TO DO:
Give back exactly the lines from the beginning of the listing below to the line holding "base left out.", both ends included; the pictures stay out.

INFORMATION SUPPLIED section start

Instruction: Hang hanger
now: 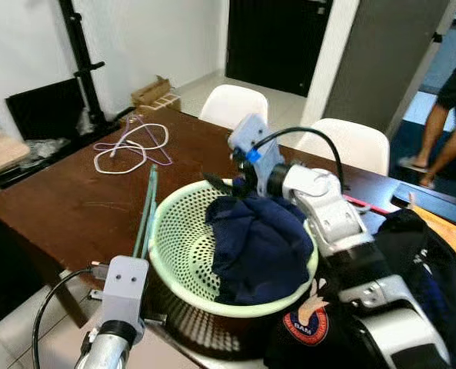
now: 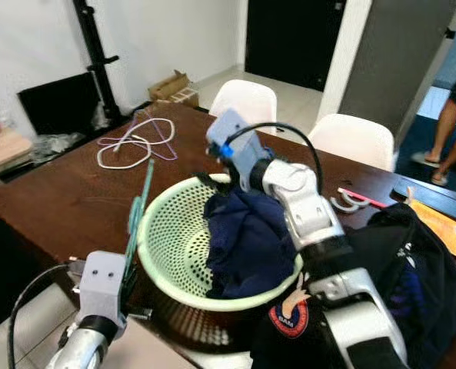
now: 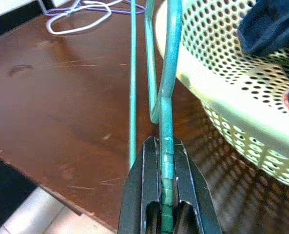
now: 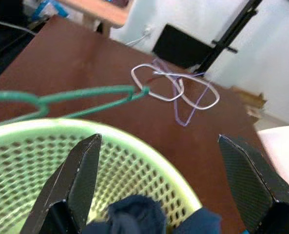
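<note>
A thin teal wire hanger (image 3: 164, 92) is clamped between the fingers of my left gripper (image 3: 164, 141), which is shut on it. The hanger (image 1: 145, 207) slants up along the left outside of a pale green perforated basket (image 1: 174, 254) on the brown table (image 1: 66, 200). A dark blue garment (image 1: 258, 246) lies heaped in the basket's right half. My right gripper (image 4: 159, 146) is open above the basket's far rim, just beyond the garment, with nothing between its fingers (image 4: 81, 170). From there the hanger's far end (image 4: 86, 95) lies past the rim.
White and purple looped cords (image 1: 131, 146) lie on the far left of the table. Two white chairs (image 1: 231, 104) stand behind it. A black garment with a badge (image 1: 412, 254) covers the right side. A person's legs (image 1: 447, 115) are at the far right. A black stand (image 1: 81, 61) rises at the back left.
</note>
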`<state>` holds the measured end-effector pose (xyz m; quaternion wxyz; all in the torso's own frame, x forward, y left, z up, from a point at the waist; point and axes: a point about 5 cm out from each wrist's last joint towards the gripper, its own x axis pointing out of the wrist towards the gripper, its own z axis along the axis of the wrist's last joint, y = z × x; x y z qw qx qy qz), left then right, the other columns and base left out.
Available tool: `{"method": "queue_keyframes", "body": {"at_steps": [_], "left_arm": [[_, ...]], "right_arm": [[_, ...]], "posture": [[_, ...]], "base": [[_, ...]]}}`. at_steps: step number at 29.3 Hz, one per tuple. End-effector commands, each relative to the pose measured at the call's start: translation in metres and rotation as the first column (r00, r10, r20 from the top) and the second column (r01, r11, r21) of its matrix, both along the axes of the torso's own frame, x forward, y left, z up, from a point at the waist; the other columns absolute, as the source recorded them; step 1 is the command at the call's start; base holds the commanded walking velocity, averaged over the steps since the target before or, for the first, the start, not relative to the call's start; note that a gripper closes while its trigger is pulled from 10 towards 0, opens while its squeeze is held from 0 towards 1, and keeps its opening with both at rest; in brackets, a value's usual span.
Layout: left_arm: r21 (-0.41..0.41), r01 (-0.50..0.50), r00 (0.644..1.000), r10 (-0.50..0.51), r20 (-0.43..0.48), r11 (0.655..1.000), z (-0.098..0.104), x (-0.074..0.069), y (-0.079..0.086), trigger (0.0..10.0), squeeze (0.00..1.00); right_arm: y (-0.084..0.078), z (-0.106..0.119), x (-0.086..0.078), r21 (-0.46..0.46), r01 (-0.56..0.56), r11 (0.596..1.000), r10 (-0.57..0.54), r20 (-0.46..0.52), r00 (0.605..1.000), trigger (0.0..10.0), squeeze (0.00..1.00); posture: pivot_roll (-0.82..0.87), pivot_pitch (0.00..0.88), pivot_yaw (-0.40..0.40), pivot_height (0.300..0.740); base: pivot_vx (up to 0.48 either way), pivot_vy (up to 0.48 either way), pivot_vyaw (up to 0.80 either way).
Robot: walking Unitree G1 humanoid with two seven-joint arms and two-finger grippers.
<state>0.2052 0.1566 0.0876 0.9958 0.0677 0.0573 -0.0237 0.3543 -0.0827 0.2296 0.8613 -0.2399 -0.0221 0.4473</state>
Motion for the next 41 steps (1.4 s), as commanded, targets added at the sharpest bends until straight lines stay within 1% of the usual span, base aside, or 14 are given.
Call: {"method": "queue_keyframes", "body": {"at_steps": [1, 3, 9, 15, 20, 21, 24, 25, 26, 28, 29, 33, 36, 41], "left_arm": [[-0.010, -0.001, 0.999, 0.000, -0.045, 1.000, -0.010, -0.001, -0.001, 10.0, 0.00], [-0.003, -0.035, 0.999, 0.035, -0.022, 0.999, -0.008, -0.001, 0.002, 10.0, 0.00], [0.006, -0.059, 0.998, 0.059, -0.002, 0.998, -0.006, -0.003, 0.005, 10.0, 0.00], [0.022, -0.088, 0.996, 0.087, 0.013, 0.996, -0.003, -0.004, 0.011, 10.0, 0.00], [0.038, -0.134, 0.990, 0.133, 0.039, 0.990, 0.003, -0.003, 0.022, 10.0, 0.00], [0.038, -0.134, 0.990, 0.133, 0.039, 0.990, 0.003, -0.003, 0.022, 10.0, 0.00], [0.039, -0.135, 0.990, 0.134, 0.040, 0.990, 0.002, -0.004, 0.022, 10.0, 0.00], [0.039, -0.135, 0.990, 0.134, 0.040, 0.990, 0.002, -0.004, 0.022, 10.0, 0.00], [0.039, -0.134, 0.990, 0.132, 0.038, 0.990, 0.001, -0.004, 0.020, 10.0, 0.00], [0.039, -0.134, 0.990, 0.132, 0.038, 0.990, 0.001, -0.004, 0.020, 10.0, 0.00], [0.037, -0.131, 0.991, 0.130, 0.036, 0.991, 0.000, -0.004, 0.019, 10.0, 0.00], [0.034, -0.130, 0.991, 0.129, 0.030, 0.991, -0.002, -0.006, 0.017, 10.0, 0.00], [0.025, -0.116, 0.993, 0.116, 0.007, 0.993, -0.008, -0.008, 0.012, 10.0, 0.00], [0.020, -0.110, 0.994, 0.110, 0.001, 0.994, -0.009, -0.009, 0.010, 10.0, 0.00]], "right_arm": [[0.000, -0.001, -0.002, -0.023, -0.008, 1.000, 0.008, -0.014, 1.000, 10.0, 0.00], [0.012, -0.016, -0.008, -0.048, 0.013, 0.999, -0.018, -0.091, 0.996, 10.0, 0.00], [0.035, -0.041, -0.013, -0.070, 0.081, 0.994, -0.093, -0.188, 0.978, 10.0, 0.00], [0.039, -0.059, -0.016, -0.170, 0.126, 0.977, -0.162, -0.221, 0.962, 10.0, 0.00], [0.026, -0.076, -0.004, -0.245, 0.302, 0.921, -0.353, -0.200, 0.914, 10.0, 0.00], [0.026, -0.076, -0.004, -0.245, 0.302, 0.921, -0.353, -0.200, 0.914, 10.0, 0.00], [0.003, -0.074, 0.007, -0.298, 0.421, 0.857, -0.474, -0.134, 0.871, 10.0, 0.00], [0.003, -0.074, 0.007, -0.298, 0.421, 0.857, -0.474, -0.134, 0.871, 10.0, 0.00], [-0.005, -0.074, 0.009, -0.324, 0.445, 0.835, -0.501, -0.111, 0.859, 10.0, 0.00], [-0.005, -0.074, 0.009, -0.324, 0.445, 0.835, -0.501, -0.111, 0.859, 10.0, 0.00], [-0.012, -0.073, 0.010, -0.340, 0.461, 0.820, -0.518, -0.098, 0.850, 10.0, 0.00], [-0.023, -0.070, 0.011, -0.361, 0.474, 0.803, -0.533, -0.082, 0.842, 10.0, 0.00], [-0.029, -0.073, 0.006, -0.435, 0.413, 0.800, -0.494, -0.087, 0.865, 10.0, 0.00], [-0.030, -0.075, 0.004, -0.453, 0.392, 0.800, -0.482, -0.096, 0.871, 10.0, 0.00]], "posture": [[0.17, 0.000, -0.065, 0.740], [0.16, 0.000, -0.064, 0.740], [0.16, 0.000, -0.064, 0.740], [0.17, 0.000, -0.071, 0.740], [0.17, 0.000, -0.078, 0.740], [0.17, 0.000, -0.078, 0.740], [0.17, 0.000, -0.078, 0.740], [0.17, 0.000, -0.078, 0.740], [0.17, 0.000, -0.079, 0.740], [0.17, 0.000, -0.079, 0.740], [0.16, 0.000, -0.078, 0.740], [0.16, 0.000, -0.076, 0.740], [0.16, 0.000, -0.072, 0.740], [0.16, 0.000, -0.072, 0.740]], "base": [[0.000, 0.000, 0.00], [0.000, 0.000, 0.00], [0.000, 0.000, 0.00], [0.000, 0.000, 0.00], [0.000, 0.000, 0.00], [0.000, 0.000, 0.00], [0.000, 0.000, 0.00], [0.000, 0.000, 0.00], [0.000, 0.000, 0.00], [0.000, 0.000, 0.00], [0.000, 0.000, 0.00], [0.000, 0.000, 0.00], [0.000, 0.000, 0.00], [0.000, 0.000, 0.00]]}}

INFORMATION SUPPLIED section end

SOLUTION FOR THIS EXERCISE:
Instruction: Hang hanger
now: 
now: 
now: 
now: 
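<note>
A thin teal wire hanger (image 3: 164, 92) is clamped between the fingers of my left gripper (image 3: 164, 141), which is shut on it. The hanger (image 1: 145, 207) slants up along the left outside of a pale green perforated basket (image 1: 174, 254) on the brown table (image 1: 66, 200). A dark blue garment (image 1: 258, 246) lies heaped in the basket's right half. My right gripper (image 4: 159, 146) is open above the basket's far rim, just beyond the garment, with nothing between its fingers (image 4: 81, 170). From there the hanger's far end (image 4: 86, 95) lies past the rim.
White and purple looped cords (image 1: 131, 146) lie on the far left of the table. Two white chairs (image 1: 231, 104) stand behind it. A black garment with a badge (image 1: 412, 254) covers the right side. A person's legs (image 1: 447, 115) are at the far right. A black stand (image 1: 81, 61) rises at the back left.
</note>
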`<state>` holds the measured end-effector pose (xyz m; quaternion wxyz; all in the torso's own frame, x forward, y left, z up, from a point at the waist; point and axes: a point about 5 cm out from each wrist's last joint towards the gripper, its own x axis pointing out of the wrist towards the gripper, its own z axis along the axis of the wrist's last joint, y = z × x; x y z qw qx qy qz), left then right, the other columns and base left out.

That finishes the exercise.